Let me put it this way: I'm /less/ skeptical now ;-)

-- chris
 
E

Esmond Pitt

Is there a reason why you don't just make all the GameController methods
synchronized? as they have to be atomic?
 
C

Chris Uppal

Esmond said:
Is there a reason why you don't just make all the GameController methods
synchronized? as they have to be atomic?

AIUI, they have to be atomic with respect to their common Game object, so just
tagging their methods' declarations with 'synchronized' wouldn't do the trick.

-- chris
 
D

Daniel Pitts

OK. That makes sense.


If GameController is talking directly to the GameState then your design is not,
after all, a variant on the State pattern (or Strategy, come to that), and I no
longer feel I understand what the design is. That's not to suggest that
there's anything wrong with the design, but take my remaining comments with
corresponding caution.


It sounds as if you GameController has responsibility for grouping primitive
operations on Game into semantically/transactionally atomic units. If so, then
I question whether it's appropriate to hide that -- critical -- aspect of its
function in the implicit synchronisation provided by a SynchronisingWrapper
/around/ a GameController.


Let me put it this way: I'm /less/ skeptical now ;-)

-- chris

:)

Okay, let me try to clarify the design further...

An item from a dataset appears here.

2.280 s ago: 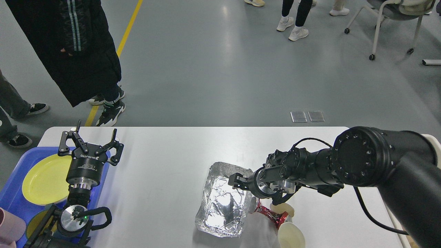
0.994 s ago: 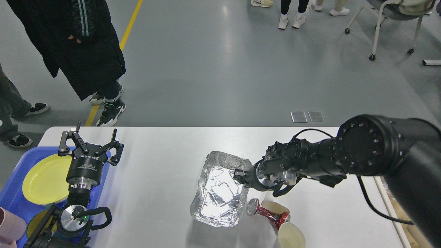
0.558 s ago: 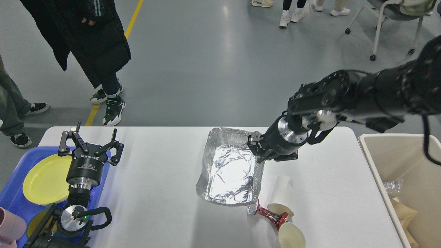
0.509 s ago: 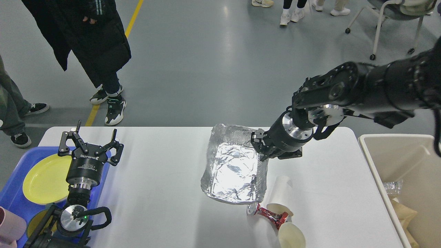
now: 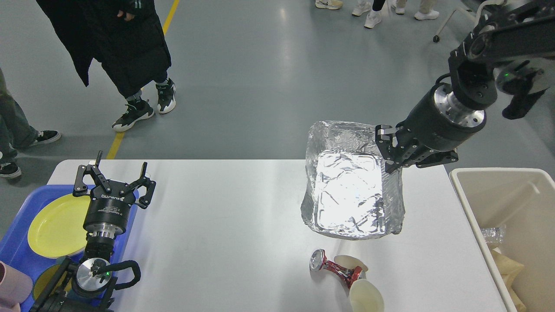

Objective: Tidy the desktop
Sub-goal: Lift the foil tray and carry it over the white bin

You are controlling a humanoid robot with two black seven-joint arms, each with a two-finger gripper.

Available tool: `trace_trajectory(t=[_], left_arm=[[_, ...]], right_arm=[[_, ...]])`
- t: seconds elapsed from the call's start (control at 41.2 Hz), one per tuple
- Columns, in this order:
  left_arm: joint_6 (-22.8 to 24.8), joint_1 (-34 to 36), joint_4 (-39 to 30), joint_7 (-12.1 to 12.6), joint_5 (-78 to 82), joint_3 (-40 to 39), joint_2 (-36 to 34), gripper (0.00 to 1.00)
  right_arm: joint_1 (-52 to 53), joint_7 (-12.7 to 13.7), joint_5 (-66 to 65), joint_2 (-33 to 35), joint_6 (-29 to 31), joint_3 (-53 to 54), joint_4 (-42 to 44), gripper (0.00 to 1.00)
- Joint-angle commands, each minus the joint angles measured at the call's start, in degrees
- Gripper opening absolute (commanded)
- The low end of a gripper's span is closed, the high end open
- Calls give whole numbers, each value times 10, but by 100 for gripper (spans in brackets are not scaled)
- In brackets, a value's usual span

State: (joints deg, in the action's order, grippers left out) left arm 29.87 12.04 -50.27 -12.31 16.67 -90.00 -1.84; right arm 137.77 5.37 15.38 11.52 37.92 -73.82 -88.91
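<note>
Foil tray [image 5: 349,190] now lifted off desktop [image 5: 225,216], right jaws pinching its rim (left jaws spread).

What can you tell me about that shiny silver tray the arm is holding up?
The foil tray is a shallow rectangular pan of crinkled silver foil, with wrinkled walls and a flat bottom that glares under the light. It looks empty. It hangs tilted in the air above the desktop, its open side turned toward the camera. The right gripper is shut on its upper right rim; nothing else touches it. A crushed red can lies on the desktop below it.
</note>
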Motion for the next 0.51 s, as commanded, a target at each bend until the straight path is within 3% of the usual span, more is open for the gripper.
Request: trace_trajectory(t=[0.0,0.267,0.485], left_arm=[[0,0,0,0,0,0,0,96],[0,-1,0,0,-1,0,0,96],[0,0,0,-1,-1,0,0,96]], right_arm=[[-1,-12,4,2,-8,-37,1,0],[-49,-15,5,74,-75,-133,33,0],[-165,-13,2,187,-108,-168,160,0]])
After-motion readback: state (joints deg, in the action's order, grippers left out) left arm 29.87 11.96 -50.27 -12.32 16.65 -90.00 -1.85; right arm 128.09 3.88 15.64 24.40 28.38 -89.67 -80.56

The Game object contains a method GameState getState().

GameControllerImpl has a reference to a Game object. each method on
GameController either calls a method on Game, or a method on
game.getState(). Calling, say, game.getState().deal() CAN change the
current GameState object referenced in Game. So, by synchronizing
against the Game object, I protect the game's state, as well as the
game's gameState reference.

The GameController interface is ALSO used as an RMI interface/GUI
facade.

Thats why I say I use the State pattern. The behaviour of the object
returned by game.getState() is likely different every time.